> Work to be completed: Word for word, the listing below should be printed again.

> Collected data:

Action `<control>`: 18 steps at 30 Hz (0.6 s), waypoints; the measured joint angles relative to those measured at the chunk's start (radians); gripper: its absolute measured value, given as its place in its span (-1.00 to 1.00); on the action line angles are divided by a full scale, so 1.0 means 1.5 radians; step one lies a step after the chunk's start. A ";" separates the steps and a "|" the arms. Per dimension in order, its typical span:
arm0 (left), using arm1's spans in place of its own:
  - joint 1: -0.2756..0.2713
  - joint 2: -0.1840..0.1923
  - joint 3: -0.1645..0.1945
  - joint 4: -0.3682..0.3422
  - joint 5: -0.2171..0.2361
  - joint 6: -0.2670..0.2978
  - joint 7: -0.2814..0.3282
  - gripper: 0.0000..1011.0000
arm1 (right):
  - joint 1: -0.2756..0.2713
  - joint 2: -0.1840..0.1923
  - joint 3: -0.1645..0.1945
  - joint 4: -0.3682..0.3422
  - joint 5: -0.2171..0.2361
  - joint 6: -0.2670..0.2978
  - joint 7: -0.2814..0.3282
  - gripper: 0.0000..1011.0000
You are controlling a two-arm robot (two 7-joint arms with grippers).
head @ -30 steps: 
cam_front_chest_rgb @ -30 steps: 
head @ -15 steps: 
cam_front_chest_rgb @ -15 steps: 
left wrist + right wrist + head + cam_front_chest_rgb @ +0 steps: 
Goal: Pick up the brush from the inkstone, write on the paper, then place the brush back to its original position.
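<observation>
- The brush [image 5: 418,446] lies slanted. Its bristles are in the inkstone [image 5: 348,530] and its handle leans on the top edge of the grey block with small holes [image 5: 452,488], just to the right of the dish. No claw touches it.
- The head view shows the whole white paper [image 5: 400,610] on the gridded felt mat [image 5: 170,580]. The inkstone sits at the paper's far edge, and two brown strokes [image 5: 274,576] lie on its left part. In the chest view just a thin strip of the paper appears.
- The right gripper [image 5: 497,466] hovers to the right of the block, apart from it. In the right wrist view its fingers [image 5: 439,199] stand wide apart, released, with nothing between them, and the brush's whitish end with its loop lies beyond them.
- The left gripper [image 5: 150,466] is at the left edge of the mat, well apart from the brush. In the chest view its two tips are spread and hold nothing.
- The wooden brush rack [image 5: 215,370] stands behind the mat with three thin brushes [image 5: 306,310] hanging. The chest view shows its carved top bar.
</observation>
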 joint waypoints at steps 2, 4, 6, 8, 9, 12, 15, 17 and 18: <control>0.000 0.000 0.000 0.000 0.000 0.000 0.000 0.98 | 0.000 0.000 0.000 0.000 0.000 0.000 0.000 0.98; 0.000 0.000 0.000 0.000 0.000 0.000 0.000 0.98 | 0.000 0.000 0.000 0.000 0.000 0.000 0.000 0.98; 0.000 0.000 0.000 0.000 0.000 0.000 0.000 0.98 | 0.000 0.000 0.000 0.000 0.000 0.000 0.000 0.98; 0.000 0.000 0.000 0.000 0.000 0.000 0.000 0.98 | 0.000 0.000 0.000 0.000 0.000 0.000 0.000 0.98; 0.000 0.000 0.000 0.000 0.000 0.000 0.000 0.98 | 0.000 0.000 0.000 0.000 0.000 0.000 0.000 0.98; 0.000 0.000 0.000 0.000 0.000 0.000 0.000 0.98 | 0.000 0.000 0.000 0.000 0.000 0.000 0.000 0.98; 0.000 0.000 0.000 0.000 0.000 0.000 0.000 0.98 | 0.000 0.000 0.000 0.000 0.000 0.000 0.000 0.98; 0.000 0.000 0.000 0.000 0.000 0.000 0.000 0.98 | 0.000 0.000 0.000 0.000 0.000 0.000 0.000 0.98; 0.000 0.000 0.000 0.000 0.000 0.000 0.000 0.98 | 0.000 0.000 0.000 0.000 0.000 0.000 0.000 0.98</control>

> Result below:
Action `<control>`: 18 steps at 30 Hz (0.6 s), waypoints; the measured joint angles relative to those measured at the chunk's start (radians); gripper: its absolute measured value, given as its place in its span (-1.00 to 1.00); on the action line angles are divided by a full scale, so 1.0 means 1.5 radians; step one lies a step after the chunk's start. A ";" separates the steps and a "|" the arms. Per dimension in order, its typical span:
arm0 (left), using arm1's spans in place of its own:
  - joint 1: -0.2756..0.2713
  - joint 2: -0.1840..0.1923
  - joint 3: -0.1645..0.1945
  - joint 4: -0.3682..0.3422
  - joint 5: -0.2171..0.2361
  - joint 6: -0.2670..0.2978
  - joint 7: -0.2814..0.3282
  - gripper: 0.0000..1011.0000
arm1 (right):
  - joint 1: -0.2756..0.2713
  - joint 2: -0.1840..0.1923
  - joint 3: -0.1645..0.1945
  - joint 4: -0.3682..0.3422
  - joint 5: -0.2171..0.2361
  - joint 6: -0.2670..0.2978
  - joint 7: -0.2814..0.3282
  - gripper: 0.0000..1011.0000
You are controlling a two-arm robot (two 7-joint arms with grippers).
head @ -30 steps: 
cam_front_chest_rgb @ -30 steps: 
head @ -15 steps: 
cam_front_chest_rgb @ -15 steps: 
left wrist + right wrist + head + cam_front_chest_rgb @ +0 steps: 
Goal: Pick up the brush from the inkstone, write on the paper, then place the brush back to its original position.
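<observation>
- The brush [image 5: 418,446] lies slanted. Its bristles are in the inkstone [image 5: 348,530] and its handle leans on the top edge of the grey block with small holes [image 5: 452,488], just to the right of the dish. No claw touches it.
- The head view shows the whole white paper [image 5: 400,610] on the gridded felt mat [image 5: 170,580]. The inkstone sits at the paper's far edge, and two brown strokes [image 5: 274,576] lie on its left part. In the chest view just a thin strip of the paper appears.
- The right gripper [image 5: 497,466] hovers to the right of the block, apart from it. In the right wrist view its fingers [image 5: 439,199] stand wide apart, released, with nothing between them, and the brush's whitish end with its loop lies beyond them.
- The left gripper [image 5: 150,466] is at the left edge of the mat, well apart from the brush. In the chest view its two tips are spread and hold nothing.
- The wooden brush rack [image 5: 215,370] stands behind the mat with three thin brushes [image 5: 306,310] hanging. The chest view shows its carved top bar.
</observation>
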 joint waypoints at steps 2, 4, 6, 8, 9, 12, 15, 17 and 18: <control>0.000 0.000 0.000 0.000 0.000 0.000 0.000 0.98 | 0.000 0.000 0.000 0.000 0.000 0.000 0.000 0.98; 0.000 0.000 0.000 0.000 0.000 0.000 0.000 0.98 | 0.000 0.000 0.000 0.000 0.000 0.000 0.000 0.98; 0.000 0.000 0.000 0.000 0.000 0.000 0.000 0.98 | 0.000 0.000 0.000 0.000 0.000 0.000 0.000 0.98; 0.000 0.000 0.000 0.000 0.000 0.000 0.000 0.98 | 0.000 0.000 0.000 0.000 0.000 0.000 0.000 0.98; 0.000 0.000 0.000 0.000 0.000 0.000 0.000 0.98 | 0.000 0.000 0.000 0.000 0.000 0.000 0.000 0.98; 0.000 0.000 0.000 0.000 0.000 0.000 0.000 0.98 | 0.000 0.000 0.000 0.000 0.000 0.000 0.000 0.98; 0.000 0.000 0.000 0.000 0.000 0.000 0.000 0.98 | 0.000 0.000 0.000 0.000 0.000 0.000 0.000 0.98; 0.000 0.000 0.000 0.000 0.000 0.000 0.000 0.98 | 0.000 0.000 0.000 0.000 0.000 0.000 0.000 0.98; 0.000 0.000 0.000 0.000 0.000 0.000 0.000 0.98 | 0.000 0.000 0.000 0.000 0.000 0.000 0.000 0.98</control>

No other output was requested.